- WHAT IS NEEDED:
From the first line to the last, output the data exactly as it stands, minus its pictures.

- SOURCE MATERIAL:
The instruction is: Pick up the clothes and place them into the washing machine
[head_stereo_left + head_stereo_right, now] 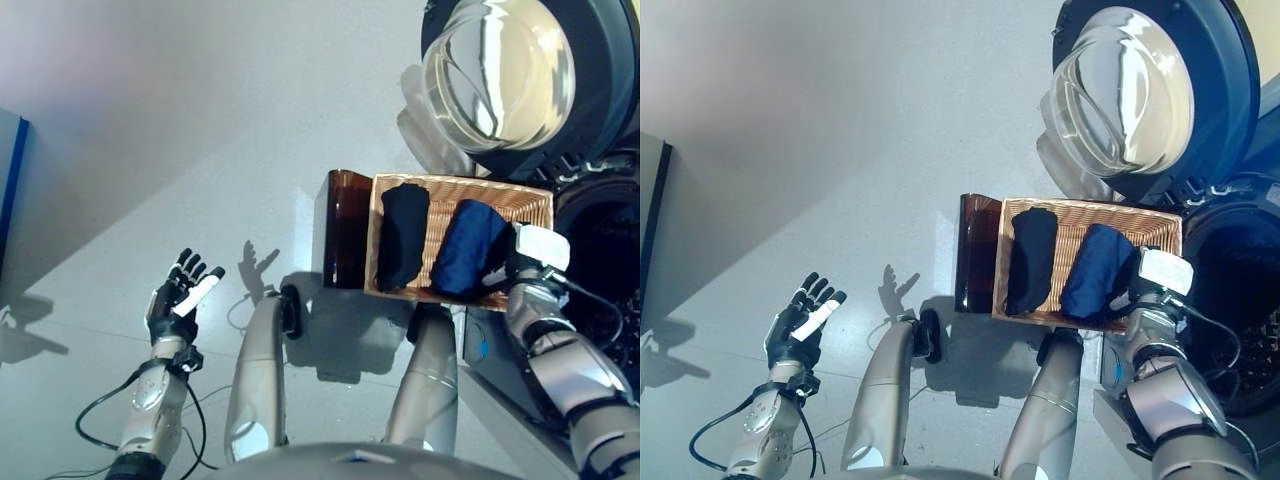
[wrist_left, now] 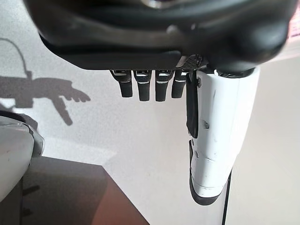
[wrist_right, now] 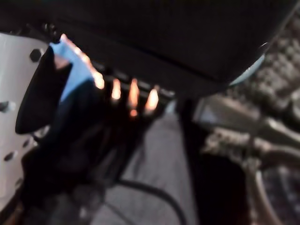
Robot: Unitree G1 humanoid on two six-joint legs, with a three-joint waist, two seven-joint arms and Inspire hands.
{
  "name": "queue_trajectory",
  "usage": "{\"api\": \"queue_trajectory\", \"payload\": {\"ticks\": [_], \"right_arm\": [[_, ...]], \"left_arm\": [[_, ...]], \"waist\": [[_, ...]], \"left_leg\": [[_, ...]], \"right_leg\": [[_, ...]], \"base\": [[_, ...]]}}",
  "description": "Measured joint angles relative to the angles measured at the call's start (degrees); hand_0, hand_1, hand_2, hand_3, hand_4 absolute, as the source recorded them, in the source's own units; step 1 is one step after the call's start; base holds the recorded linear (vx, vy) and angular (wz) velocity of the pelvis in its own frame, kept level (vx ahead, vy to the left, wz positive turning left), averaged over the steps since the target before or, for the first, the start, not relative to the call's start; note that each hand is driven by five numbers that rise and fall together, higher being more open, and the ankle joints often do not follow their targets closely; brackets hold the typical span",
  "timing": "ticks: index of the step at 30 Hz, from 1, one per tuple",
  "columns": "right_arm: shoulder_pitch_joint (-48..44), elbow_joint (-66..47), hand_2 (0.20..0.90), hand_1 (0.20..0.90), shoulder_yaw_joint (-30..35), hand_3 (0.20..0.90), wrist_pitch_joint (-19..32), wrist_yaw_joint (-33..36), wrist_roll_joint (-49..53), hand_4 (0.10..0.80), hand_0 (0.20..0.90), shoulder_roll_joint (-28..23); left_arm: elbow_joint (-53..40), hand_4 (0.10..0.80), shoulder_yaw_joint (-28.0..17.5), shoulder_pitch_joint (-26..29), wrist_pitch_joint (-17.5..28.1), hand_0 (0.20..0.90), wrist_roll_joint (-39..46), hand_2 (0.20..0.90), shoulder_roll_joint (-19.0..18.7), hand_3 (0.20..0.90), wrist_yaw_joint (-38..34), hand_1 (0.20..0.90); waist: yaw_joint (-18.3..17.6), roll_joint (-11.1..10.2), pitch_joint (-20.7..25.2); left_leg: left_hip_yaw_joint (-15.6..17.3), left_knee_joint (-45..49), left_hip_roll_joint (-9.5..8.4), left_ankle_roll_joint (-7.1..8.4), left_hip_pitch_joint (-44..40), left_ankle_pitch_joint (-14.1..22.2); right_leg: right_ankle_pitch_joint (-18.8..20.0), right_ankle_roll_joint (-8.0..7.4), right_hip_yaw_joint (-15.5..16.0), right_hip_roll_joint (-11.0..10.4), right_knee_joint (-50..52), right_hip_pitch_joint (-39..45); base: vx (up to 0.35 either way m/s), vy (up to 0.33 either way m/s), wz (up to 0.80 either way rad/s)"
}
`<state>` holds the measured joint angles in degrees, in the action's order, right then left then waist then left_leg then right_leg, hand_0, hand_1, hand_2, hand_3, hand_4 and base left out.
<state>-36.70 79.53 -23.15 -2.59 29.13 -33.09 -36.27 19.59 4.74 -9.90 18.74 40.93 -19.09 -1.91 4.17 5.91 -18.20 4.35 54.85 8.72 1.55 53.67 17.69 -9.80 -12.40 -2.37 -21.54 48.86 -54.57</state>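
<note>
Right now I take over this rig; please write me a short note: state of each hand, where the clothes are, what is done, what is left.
Left hand: open, holds nothing, raised over the floor at the robot's left.
Right hand: at the right end of the woven wicker basket, fingers closed on the blue folded garment.
Clothes: the black folded garment lies in the basket's left part, the blue one in its right part.
Washing machine: its round glass door stands open; the dark drum opening is right of the basket.
Done: grasp on the blue garment only.
Left: lift it into the drum, then the black one.

Wicker basket point(image 1: 455, 190) holds a black garment point(image 1: 402, 237) and a blue garment point(image 1: 468, 247).
</note>
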Motion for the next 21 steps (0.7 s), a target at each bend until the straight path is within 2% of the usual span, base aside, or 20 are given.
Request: {"api": "queue_trajectory", "payload": {"ticks": [12, 21], "right_arm": [[1.72, -2.83, 0.900, 0.900, -1.26, 0.900, 0.22, -1.01, -1.37, 0.800, 0.900, -3.81], [2.38, -6.06, 0.900, 0.900, -2.16, 0.900, 2.71, -1.79, -1.30, 0.800, 0.900, -5.56]], "left_arm": [[0.00, 0.800, 0.01, 0.00, -0.04, 0.900, -0.19, 0.900, -0.47, 0.900, 0.73, 0.900], [0.00, 0.800, 0.02, -0.02, -0.03, 0.900, -0.17, 0.900, -0.92, 0.900, 0.78, 0.900]], "waist": [[-0.16, 0.09, 0.52], [-0.22, 0.08, 0.52]], "left_leg": [[-0.05, -1.01, -0.19, 0.17, -0.13, -0.45], [-0.15, -1.24, -0.46, 0.20, -0.20, -0.62]], "right_leg": [[0.01, 0.01, 0.21, -0.08, -0.43, 0.01], [-0.04, 0.09, 0.27, -0.36, -0.22, 0.00]], "base": [[0.000, -0.001, 0.00], [0.000, -0.001, 0.00]]}}
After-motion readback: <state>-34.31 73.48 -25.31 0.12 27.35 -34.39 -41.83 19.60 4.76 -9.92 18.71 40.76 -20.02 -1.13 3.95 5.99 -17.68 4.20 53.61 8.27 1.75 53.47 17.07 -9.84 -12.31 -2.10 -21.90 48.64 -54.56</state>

- ANSWER TO THE EXERCISE:
The instruction is: Pick up the clothes and place them into the washing machine
[head_stereo_left + head_stereo_right, now] 
[wrist_left, now] 
[wrist_right, now] 
Robot: Unitree G1 humanoid on two six-joint legs, with a three-joint waist, two seven-joint arms and Inspire hands.
{
  "name": "queue_trajectory",
  "usage": "{\"api\": \"queue_trajectory\", \"payload\": {\"ticks\": [_], \"right_arm\": [[_, ...]], \"left_arm\": [[_, ...]], \"waist\": [[_, ...]], \"left_leg\": [[_, ...]], \"right_leg\": [[_, ...]], \"base\": [[_, ...]]}}",
  "description": "Measured joint angles relative to the angles measured at the call's start (degrees); hand_0, hand_1, hand_2, hand_3, hand_4 absolute, as the source recorded them, in the source's own units; step 1 is one step after the call's start; base holds the recorded linear (vx, vy) and angular (wz) velocity of the pelvis in its own frame, kept level (vx ahead, vy to the left, wz positive turning left), averaged over the steps since the target before or, for the first, the start, not relative to the call's start; note that each hand is driven by five numbers that rise and fall together, higher being more open, and the ankle joints often do not follow their targets closely; brackets hold the typical span",
  "timing": "ticks: index of the step at 30 Hz, from 1, one per tuple",
  "columns": "right_arm: shoulder_pitch_joint (-48..44), elbow_joint (-66..47), hand_2 (0.20..0.90), hand_1 (0.20..0.90), shoulder_yaw_joint (-30..35), hand_3 (0.20..0.90), wrist_pitch_joint (-19..32), wrist_yaw_joint (-33..36), wrist_roll_joint (-49..53), hand_4 (0.10..0.80), hand_0 (0.20..0.90), shoulder_roll_joint (-28..23); left_arm: elbow_joint (-53..40), hand_4 (0.10..0.80), shoulder_yaw_joint (-28.0..17.5), shoulder_pitch_joint (-26..29), wrist_pitch_joint (-17.5..28.1), hand_0 (0.20..0.90), wrist_roll_joint (-39..46), hand_2 (0.20..0.90), shoulder_roll_joint (-19.0..18.7), hand_3 (0.20..0.90), wrist_yaw_joint (-38..34), hand_1 (0.20..0.90); waist: yaw_joint (-18.3..17.6), roll_joint (-11.1..10.2), pitch_joint (-20.7..25.2); left_leg: left_hip_yaw_joint (-15.6..17.3), left_knee_joint (-45..49), left_hip_roll_joint (-9.5..8.4), left_ankle_roll_joint (-7.1..8.4), left_hip_pitch_joint (-44..40), left_ankle_pitch_joint (-14.1..22.2); right_leg: right_ankle_pitch_joint (-18.8..20.0), right_ankle_roll_joint (-8.0..7.4), right_hip_yaw_joint (-15.5..16.0), right_hip_roll_joint (-11.0..10.4), right_knee_joint (-50..52), right_hip_pitch_joint (-39..45); base: vx (up to 0.35 either way m/s), vy (up to 0.33 either way m/s), wz (up to 0.80 either way rad/s)"
}
`<state>` holds the measured joint angles in degrees, in the action's order, right then left then waist then left_leg then right_leg, hand_0, hand_1, hand_2, hand_3, hand_4 and base left out.
<state>-36.70 79.53 -23.15 -2.59 29.13 -33.09 -36.27 19.59 4.74 -9.90 18.74 40.93 -19.09 -1.91 4.17 5.91 -18.20 4.35 54.85 8.72 1.55 53.67 17.69 -9.80 -12.40 -2.37 -21.54 48.86 -54.57</state>
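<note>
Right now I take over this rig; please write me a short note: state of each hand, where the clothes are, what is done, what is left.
Left hand: open, holds nothing, raised over the floor at the robot's left.
Right hand: at the right end of the woven wicker basket, fingers closed on the blue folded garment.
Clothes: the black folded garment lies in the basket's left part, the blue one in its right part.
Washing machine: its round glass door stands open; the dark drum opening is right of the basket.
Done: grasp on the blue garment only.
Left: lift it into the drum, then the black one.

Wicker basket point(image 1: 455, 190) holds a black garment point(image 1: 402, 237) and a blue garment point(image 1: 468, 247).
</note>
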Motion for the next 21 steps (0.7 s), a target at each bend until the straight path is within 2% of the usual span, base aside, or 20 are given.
Request: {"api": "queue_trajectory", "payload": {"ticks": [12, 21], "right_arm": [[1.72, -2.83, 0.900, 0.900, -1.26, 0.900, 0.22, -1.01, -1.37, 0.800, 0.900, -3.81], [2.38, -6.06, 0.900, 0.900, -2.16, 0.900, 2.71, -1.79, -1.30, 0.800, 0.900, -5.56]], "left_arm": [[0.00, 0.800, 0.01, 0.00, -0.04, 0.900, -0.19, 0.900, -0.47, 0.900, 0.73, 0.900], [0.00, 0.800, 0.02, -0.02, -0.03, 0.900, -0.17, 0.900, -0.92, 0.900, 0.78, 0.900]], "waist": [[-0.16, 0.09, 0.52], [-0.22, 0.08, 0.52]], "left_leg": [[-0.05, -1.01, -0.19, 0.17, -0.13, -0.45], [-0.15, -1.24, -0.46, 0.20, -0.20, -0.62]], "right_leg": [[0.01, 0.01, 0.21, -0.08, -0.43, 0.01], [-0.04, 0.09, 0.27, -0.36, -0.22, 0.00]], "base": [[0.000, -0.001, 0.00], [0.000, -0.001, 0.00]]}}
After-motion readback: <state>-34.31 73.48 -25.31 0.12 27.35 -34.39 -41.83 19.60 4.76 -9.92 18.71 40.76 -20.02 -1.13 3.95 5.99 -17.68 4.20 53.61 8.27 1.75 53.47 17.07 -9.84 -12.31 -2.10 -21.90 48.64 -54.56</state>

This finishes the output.